*EXERCISE DIRECTIONS*. In the listing below, the answer starts at the line that has "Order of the" and stops after the line that has "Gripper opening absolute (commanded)"; please repeat that part exactly and nothing more.

*AVAILABLE RECORDS*.
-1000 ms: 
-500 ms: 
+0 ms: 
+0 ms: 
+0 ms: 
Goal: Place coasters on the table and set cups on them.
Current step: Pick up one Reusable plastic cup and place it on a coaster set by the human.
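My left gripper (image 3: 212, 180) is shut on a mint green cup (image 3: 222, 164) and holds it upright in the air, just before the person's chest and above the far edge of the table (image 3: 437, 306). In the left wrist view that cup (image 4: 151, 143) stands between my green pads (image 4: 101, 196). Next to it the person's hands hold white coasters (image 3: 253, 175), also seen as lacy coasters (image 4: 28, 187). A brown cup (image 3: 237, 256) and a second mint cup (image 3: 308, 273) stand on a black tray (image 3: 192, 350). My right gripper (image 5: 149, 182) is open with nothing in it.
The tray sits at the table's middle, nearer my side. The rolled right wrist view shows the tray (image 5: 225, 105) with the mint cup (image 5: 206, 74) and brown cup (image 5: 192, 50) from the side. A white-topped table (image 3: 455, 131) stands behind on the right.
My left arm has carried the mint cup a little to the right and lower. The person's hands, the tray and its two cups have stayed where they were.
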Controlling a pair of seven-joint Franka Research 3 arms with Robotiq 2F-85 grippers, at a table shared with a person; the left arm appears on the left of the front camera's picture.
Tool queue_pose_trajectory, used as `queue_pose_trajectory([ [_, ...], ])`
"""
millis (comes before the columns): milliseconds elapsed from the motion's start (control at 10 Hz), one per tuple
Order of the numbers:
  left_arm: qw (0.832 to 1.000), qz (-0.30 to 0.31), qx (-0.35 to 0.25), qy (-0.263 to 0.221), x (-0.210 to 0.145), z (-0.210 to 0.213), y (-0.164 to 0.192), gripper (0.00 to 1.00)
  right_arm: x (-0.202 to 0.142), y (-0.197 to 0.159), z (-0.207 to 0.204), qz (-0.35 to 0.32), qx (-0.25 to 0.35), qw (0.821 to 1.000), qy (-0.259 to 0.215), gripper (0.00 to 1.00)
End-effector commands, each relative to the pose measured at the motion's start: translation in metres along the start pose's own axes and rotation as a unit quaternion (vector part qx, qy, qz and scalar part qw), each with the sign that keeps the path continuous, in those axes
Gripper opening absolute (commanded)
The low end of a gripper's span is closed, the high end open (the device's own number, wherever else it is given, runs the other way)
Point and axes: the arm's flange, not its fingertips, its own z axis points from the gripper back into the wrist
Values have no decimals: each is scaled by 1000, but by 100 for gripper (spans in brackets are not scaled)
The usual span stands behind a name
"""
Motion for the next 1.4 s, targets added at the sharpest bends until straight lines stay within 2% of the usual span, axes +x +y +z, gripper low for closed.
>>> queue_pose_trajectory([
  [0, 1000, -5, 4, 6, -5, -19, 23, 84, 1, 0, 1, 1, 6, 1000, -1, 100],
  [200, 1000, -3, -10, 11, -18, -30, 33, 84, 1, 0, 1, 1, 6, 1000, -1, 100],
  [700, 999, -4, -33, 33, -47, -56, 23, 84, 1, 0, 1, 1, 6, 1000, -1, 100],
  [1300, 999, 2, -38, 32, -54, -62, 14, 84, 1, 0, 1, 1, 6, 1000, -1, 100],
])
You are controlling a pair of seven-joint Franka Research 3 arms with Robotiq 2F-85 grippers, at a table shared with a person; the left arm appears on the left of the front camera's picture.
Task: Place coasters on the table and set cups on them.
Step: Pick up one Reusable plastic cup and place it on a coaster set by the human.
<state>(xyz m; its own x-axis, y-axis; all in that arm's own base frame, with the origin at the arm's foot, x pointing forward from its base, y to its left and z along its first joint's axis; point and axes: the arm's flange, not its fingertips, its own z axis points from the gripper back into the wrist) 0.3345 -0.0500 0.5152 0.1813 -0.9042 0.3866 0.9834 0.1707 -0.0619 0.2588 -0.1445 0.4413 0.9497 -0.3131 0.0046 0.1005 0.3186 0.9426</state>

*EXERCISE OUTPUT*.
Order of the numbers:
  left_arm: qw (0.832 to 1.000), qz (-0.30 to 0.31), qx (-0.35 to 0.25), qy (-0.263 to 0.221), x (-0.210 to 0.145), z (-0.210 to 0.213), y (-0.164 to 0.192), gripper (0.00 to 1.00)
  right_arm: x (-0.202 to 0.142), y (-0.197 to 0.159), z (-0.207 to 0.204), qz (-0.35 to 0.32), qx (-0.25 to 0.35), qw (0.821 to 1.000), qy (-0.259 to 0.215), gripper (0.00 to 1.00)
End-effector commands, each relative to the pose measured at the motion's start: translation in metres along the start pose's own axes and rotation as a unit quaternion (vector part qx, qy, qz and scalar part qw), each with the sign that keeps the path continuous, in those axes
Gripper opening absolute (commanded)

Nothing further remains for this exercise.